DNA synthesis was assayed by the incorporation of 5-bromo-2-deoxyuridine (BrdU) 10 (ABSULUTE-S T proliferation kit; Phoenix Flow Systems). Cells that were 30% to 50% confluent were pulse labeled 2 hours with BrdU and fixed in ice cold 70% ethanol overnight at -20°C. Photolysis of DNA at sites of BrdU incorporation was induced with ultraviolet light. Subsequent labeling with deoxynucleotide triphosphate was catalyzed with terminal deoxynucleotidyl transferase. BrdU incorporation was identified with a fluorescein-labeled anti-BrdU antibody by flow cytometry.

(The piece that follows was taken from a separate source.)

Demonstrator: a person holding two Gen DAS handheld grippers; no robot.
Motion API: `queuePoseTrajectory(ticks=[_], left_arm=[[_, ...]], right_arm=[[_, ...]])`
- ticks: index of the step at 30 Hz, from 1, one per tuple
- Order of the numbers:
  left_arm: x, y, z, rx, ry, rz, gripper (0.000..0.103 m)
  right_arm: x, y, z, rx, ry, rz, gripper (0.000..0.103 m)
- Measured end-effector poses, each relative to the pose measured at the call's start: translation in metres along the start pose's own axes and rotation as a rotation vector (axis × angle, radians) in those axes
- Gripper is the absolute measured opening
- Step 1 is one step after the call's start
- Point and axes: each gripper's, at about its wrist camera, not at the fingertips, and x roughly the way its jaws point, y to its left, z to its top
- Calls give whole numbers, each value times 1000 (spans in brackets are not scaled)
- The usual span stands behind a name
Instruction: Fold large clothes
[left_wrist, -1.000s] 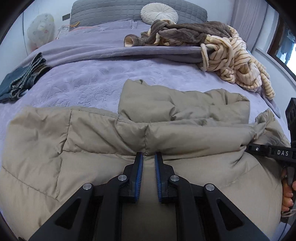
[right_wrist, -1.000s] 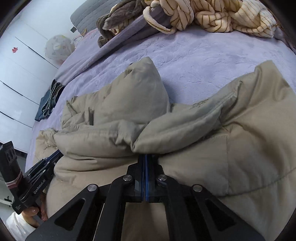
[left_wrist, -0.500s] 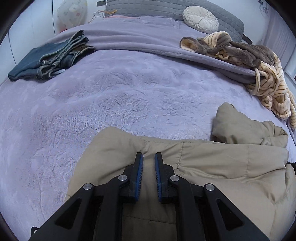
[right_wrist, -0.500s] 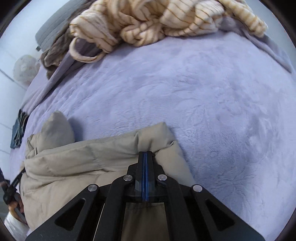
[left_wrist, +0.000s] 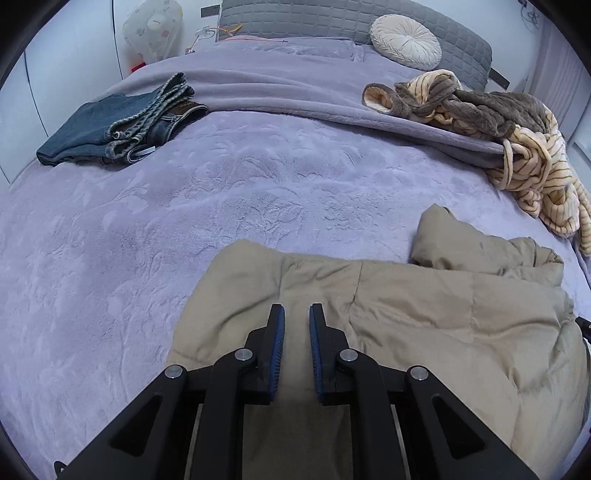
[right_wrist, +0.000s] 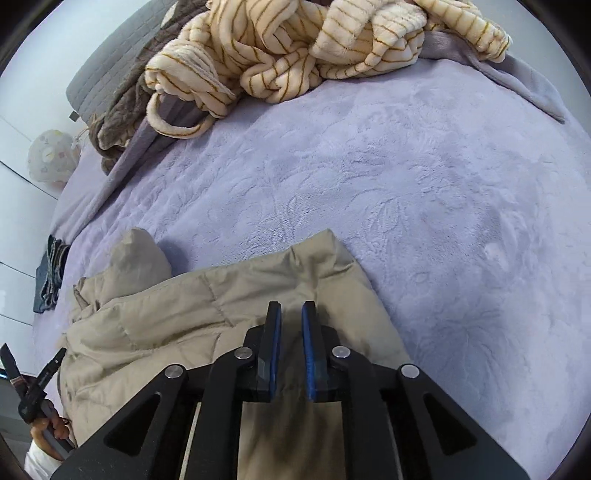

Cell proliferation was determined also by the dye dilution method with carboxyfluorescein diacetate succinimidyl ester (CFSE) as described. 30 VSMCs (1 x 10 7 ) were washed with PBS, exposed to 2 µmol/L CFSE (Sigma) for 10 minutes, and then diluted with DMEM plus 10% FBS before being washed 3 times. After incubation for 1 hour, VSMC were divided equally into 3 groups. The first group was analyzed immediately with the use of flow cytometry to delineate fluorescence associated with the parent cells. The other 2 groups were incubated for 48 hours. After dissociation from the culture plate, cells were analyzed with the use of flow cytometry (Beckman Coulter) and MODFIT software.


Western Blot


VSMCs that had been exposed to serum-free DME/F12 media or DME/F12 with TNF (10 ng/mL) were lysed in lysis buffer containing 20 mmol/L Tris-HCl, pH 7.4, 0.4 mol/L KCl, 2 mmol/L dithiothreitol, and 10% glycerol. Concentrations of protein were determined with Bicinchoninic acid kit (Sigma). Extracted proteins were separated through a sodium dodecyl sulfate polyacrylamide gel, transferred to polyvinylidene difluoride membrane (Bio-Rad), and incubated with anti-FLIP, anti-Caspase-8 (Alexis Biotechnology Inc), anti-NF- B (Saint Cruz Biotech Inc), and anti-ERK, anti-pERK, anti-MAPK, anti-p-MAPK, anti-Raf-1, and anti-p-Raf-1 (Cell Signaling Technology) or anti-GAPDH monoclonal antibody (Research Diagnostics Inc, to confirm equal loading). The primary antibodies were detected with horseradish peroxidase-conjugated secondary antibodies (Sigma) and enhanced chemiluminescence detection reagents (Roche Applied Science). The density of bands was analyzed with the use of densitometry and Kodak software (Eastman Kodak).


Statistical Analysis


Results are mean±SD. Differences between groups were identified with the use of Student t tests. Significance was defined as P <0.05.


Results


Growth and Proliferation of VSMCs From SM22-PAI + Mice


We have previously generated PAI-1 transgenic mice with increased expression of PAI-1 in VSMCs and demonstrated that increased expression of PAI-1 renders VSMCs more resistant to apoptosis. 8,20 In the present studies, greater proliferation was demonstrated in VSMCs from PAI-1 transgenic mice (SM22-PAI + ). After 6 days in culture, the average number of SM22-PAI + VSMCs was 2.3±0.4-fold greater than control VSMCs ( Figure 1 A, n=6, P <0.001). The greater accumulation of cells reflected greater proliferation of VSMCs from SM22-PAI + mice when assessed by BrdU incorporation ( Figure 1 B, control=17±2% and SM22-PAI + =31±6%, n=4, P =0.006) or with the use of cell tracking dye. SM22-PAI + VSMCs exhibited a 45±8% greater (n=4, P <0.001) rate of proliferation ( Figure 1 C).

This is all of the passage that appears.